Exercise details: The lines to extract begin at the one containing "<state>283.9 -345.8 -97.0" and run to the end of the listing; set them down exactly and alone.

┄┄┄┄┄┄┄┄┄┄

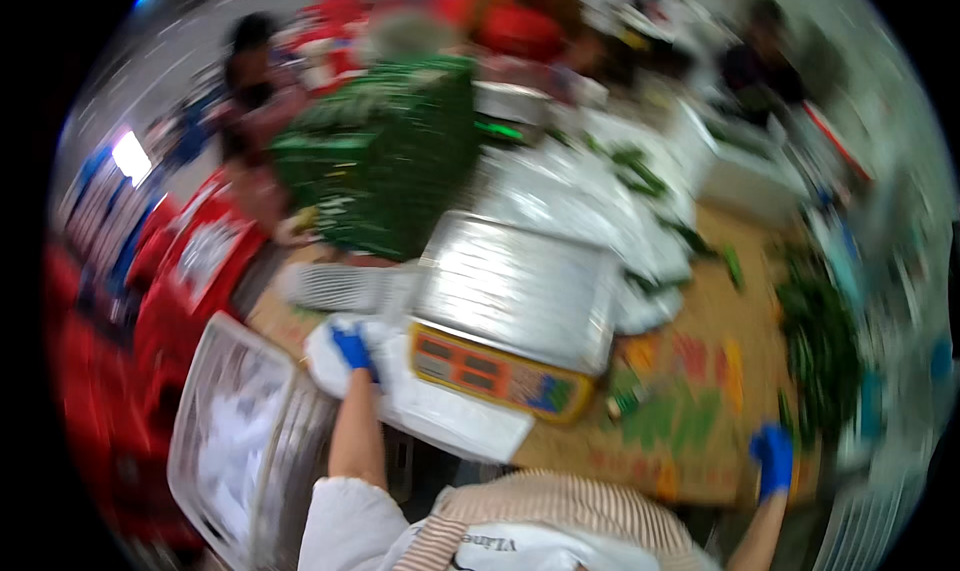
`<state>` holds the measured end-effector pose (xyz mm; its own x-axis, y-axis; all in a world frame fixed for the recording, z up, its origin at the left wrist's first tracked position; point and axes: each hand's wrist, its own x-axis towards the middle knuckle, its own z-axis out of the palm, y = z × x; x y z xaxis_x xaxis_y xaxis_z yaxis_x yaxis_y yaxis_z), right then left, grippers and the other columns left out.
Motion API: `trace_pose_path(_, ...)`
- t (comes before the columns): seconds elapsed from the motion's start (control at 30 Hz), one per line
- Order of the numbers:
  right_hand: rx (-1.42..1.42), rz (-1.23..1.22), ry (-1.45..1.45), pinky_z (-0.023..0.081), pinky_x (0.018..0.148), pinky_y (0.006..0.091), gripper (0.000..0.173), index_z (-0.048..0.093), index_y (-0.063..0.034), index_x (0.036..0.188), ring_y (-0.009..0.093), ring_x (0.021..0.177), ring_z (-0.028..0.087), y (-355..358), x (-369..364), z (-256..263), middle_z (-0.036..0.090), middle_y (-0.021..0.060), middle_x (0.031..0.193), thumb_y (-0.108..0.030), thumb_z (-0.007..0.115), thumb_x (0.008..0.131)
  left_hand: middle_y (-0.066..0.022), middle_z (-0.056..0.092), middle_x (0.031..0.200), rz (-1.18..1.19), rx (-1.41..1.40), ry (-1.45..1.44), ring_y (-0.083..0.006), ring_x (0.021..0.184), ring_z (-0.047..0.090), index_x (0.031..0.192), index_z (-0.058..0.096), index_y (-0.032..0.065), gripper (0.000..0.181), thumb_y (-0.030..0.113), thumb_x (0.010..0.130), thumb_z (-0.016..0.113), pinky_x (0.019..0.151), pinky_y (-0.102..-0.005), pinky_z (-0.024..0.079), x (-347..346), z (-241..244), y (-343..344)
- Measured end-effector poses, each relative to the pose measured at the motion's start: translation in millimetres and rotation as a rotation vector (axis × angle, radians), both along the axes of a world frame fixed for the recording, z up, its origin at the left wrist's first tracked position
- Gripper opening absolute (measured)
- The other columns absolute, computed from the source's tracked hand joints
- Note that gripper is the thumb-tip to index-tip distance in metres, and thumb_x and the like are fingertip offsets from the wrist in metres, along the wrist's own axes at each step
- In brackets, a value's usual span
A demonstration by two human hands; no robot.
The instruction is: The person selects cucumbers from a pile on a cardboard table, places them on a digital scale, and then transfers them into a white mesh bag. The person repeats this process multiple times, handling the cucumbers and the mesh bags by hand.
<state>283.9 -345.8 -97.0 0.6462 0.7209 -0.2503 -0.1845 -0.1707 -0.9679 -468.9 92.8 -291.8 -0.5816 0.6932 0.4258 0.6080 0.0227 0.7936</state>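
Observation:
My left hand (352,350), in a blue glove, rests on or just above a stack of white sheets or bags (457,413) at the table's near left. Blur hides whether its fingers grip any. Beside it stands a digital weighing scale (517,293) with a bare metal pan and a yellow-edged panel. My right hand (772,455), also blue-gloved, is at the near right of the table, close to a heap of long green vegetables (817,346). Its fingers look bent, but whether they hold anything is unclear.
A green plastic crate (382,151) stands behind the scale. White plastic bags (570,196) with green vegetables lie beyond it. A white basket (225,436) of white material stands left. A foam box (750,166) is at far right. People (255,98) are nearby.

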Motion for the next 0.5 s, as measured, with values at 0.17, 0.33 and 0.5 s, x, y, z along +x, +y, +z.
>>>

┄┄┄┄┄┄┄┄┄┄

Finished task:
<state>283.9 -345.8 -97.0 0.6462 0.7209 -0.2503 -0.1845 -0.1707 -0.9679 -468.9 92.8 -291.8 -0.5816 0.6932 0.4258 0.6080 0.0227 0.7936</state>
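Observation:
My left hand (352,350), in a blue glove, rests on or just above a stack of white sheets or bags (457,413) at the table's near left. Blur hides whether its fingers grip any. Beside it stands a digital weighing scale (517,293) with a bare metal pan and a yellow-edged panel. My right hand (772,455), also blue-gloved, is at the near right of the table, close to a heap of long green vegetables (817,346). Its fingers look bent, but whether they hold anything is unclear.
A green plastic crate (382,151) stands behind the scale. White plastic bags (570,196) with green vegetables lie beyond it. A white basket (225,436) of white material stands left. A foam box (750,166) is at far right. People (255,98) are nearby.
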
Motion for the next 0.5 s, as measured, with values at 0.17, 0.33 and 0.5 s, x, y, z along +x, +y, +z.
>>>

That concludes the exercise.